→ **YOUR ASSIGNMENT**: The listing must be copied out in full and exactly; no images go with it.
*** DATA BLOCK ***
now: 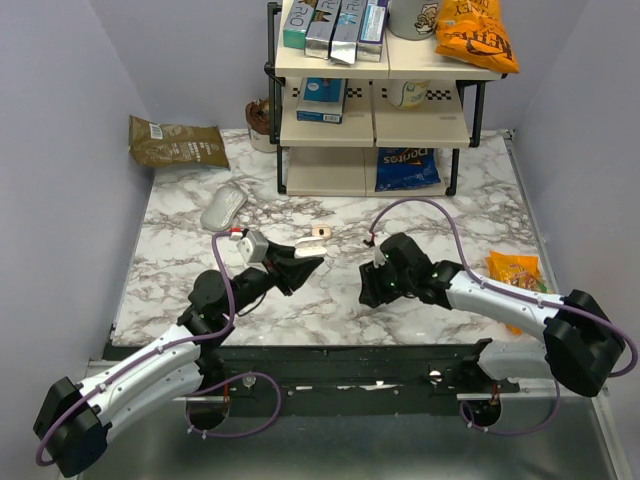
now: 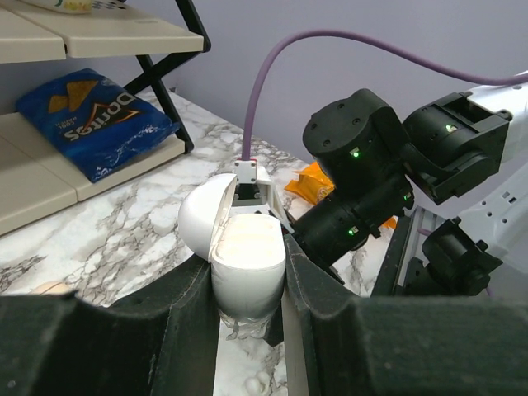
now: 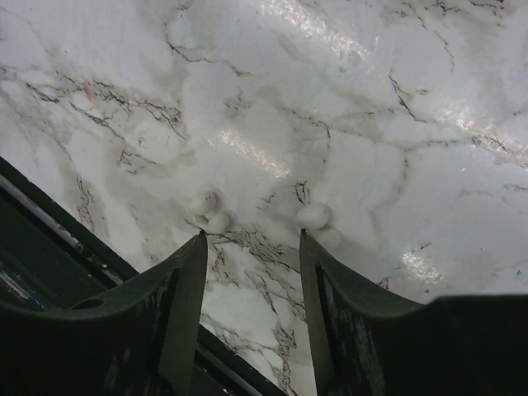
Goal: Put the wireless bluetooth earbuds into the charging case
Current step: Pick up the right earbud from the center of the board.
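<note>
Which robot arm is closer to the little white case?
Left. The left fingers are clamped on the charging case, whose lid is open. The right fingers hang over the marble table, apart from the case.

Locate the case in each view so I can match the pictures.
Top external: the case sits just left of centre, held in the left gripper.
Left wrist: lower centre, the case is clamped between the fingers with its lid open.
Right wrist: not in it.
Shared landmark: the marble table shows in all three. The Doritos bag shows in the first two.
</note>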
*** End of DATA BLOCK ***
→ **RESPONSE BELOW**:
now: 
now: 
now: 
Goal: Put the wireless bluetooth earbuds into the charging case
Current step: Pick up the right earbud from the center of the board.
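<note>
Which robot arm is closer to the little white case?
Left. The left fingers are clamped on the charging case, whose lid is open. The right fingers hang over the marble table, apart from the case.

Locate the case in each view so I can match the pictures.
Top external: the case sits just left of centre, held in the left gripper.
Left wrist: lower centre, the case is clamped between the fingers with its lid open.
Right wrist: not in it.
Shared landmark: the marble table shows in all three. The Doritos bag shows in the first two.
</note>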

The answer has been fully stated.